Risk-based QC design

Let your FMEA drive the Quality Control Plan. Increase QC frequency or tighten rules where Severity or Occurrence is high, and add additional detectability checks where Detectability is low.

Quality Assurance Activities and monitoring

Integrate Quality Assurance Activities such as internal audits, proficiency testing reviews, lot-to-lot verification, method comparisons, and document control. Trend Levey‑Jennings charts, apply appropriate Westgard rules, and set clear criteria for troubleshooting and release.

Controls across all phases

  • Pre-analytical Phase: collection guides, transport stability checks, rejection criteria, and specimen adequacy metrics.
  • Analytical Phase: calibration schedules, QC materials spanning decision points, and instrument performance KPIs.
  • Post-analytical Phase: result verification rules, critical result workflows, and timely, accurate report delivery.

Utilizing Biorisk Management Models

Core components

  • Risk identification: agent risk groups, procedure risks, facility and equipment constraints.
  • Risk evaluation: likelihood–consequence analysis tailored to your procedures.
  • Risk control: engineering solutions, administrative measures, PPE, waste handling, and decontamination.
  • Preparedness: spill response, exposure management, inventory controls, and secure storage.

Operational integration

Embed biorisk practices into daily routines: pre-task risk checks, supervisor sign-off for high-risk manipulations, and periodic challenges of emergency procedures. Align training, drills, and maintenance with identified biological hazards.

Emphasizing Continuous Improvement

Measure what matters

Track leading and lagging indicators: near misses, specimen rejection rates, QC rule violations, turnaround times, and notification timeliness. Make data visible with dashboards reviewed in routine huddles.

From events to learning

Investigate deviations with root cause analysis, implement corrective and preventive actions (CAPA), and verify effectiveness. Feed lessons back into your FMEA and Quality Control Plan to steadily lower risk.

Manage change deliberately

Use change control for new tests, software updates, and layout changes. Require risk review, validation evidence, training, and go-live checklists to prevent unintended consequences.

FAQs.

What are the key steps in the risk management process for clinical laboratories?

Define scope and risk criteria, identify hazards across the Pre-analytical, Analytical, and Post-analytical phases, analyze and evaluate risks with FMEA, prioritize using RPN, implement targeted controls, verify effectiveness, document decisions, and monitor results for continuous improvement.

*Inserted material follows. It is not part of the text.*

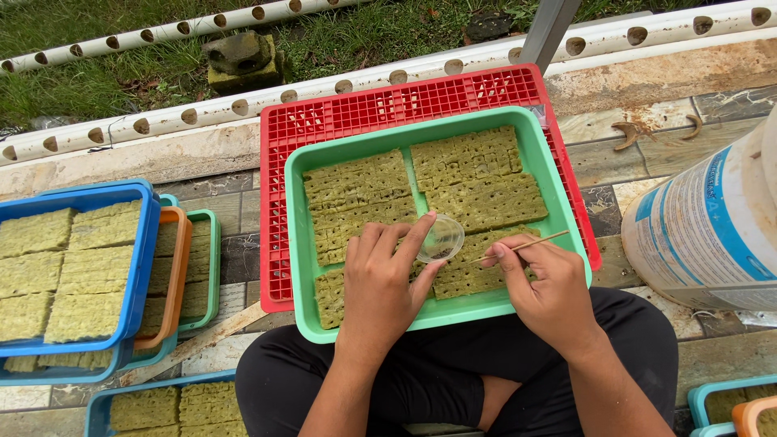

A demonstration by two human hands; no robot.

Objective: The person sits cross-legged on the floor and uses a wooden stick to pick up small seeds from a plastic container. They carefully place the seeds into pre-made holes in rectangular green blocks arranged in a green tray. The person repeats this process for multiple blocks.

How is the risk priority number (RPN) calculated and used?

RPN equals Severity × Occurrence × Detectability. You score each factor on a consistent scale, multiply to get the RPN, and then rank failure modes so you focus first on the highest-risk items and choose mitigations that meaningfully reduce one or more components.

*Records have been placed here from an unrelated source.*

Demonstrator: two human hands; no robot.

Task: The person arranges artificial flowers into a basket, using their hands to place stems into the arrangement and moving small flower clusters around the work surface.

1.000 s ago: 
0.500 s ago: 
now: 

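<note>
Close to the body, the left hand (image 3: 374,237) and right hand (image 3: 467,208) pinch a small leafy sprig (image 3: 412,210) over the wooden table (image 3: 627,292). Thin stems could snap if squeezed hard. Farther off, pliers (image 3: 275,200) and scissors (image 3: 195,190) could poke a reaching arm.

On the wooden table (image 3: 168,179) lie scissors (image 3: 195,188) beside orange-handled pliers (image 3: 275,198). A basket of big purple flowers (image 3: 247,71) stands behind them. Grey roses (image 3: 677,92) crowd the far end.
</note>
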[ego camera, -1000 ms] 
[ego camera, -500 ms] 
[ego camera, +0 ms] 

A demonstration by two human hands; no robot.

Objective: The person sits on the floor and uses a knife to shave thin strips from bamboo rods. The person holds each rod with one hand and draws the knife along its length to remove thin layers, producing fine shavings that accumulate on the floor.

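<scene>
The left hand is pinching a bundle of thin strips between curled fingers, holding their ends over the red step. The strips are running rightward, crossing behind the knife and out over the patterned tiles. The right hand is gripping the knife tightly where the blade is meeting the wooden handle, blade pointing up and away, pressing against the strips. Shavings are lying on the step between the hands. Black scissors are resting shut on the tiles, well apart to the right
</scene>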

Who should be included in the risk assessment team?

Include the lab director, quality manager, biosafety or safety officer, section supervisors, front-line technologists, IT/LIS support, representatives for specimen collection, and supply or equipment specialists. Add clinicians or other stakeholders as needed for high-impact processes.

How often should risk assessments be conducted and updated?

Perform a comprehensive assessment at least annually and update it whenever significant changes occur—new methods, instruments, software, staffing models, or facilities—or when metrics, incidents, or audits indicate emerging risks.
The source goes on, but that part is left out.